Conformément à la déclaration prémonitoire du Père de l’indépendance du Togo de l’est le 9 mai 1956, pour que l’indépendance du Togo de l’est devienne « complète », pour que « Ablode » devienne enfin « Ablode Gbadja », le temps est arrivé pour tous les togolais de l’est et de l’ouest d’enfourcher le cheval de bataille du Père de l’indépendance concernant tous les togolais sans exception ni exclusion, de dénoncer l’injustice et le scandale de leur division administrative et politique, et surtout de ré-enchanter le rêve de la réunification du Grand Togo, le Togo allemand, sur le modèle de la réunification de la Grande Allemagne, avec l’espoir de son soutien politique, en tant que « puissance protectrice » du Togoland, et l’espoir de la coopération de l’ONU, des puissances de tutelle du Togo français, du Togo britannique et de pays frère du Ghana, avant la réalisation du rêve d’une « fédération de l’Ouest Africain » si chère au Père de l’indépendance togolaise, en prélude au rêve d’une « fédération des Etats-Unis d’Afrique » si chère à tous les pères du « panafricanisme », en particulier à Sylvanus Olympio, Kwame Nkrumah, Marcus Garvey, Cheikh Anta Diop.

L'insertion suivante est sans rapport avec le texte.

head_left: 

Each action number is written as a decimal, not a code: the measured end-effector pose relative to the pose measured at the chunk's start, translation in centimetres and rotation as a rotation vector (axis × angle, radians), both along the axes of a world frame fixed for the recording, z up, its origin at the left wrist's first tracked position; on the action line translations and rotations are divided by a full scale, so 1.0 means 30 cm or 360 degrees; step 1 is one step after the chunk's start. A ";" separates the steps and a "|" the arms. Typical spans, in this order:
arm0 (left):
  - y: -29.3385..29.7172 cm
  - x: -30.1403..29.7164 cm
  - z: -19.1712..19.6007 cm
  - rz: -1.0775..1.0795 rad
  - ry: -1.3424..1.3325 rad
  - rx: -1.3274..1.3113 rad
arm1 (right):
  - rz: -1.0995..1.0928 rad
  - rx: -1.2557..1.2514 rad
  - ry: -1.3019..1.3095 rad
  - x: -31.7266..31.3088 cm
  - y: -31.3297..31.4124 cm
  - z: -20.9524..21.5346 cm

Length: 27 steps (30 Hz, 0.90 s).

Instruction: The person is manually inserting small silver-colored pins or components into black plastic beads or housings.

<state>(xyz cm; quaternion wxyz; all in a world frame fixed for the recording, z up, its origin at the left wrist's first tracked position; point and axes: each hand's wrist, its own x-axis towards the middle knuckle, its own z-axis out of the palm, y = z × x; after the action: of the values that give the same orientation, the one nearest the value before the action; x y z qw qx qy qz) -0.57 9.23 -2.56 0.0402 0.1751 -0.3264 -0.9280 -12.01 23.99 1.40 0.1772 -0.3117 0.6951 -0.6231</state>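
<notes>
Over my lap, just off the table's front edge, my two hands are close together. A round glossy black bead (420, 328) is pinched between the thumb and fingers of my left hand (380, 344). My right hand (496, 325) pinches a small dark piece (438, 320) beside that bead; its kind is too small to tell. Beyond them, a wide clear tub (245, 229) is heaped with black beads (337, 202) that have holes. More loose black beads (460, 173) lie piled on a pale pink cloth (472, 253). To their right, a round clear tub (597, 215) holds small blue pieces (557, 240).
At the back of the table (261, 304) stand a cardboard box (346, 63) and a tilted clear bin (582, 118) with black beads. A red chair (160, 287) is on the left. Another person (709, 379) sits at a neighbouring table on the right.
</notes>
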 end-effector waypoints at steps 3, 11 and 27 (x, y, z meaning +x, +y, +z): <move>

Le grand génie littéraire allemand Wolfgang von Goethe a écrit dans Maximes et réflexions : « Quoi que tu rêves d’entreprendre, commence le. L’audace a du génie, de la puissance, de la magie ». Puisse-t-il en être ainsi du rêve de la réunification de tous les togolais de l’est et de l’ouest, en ce jour de grâce du 138ème anniversaire de la naissance du Togo moderne !!!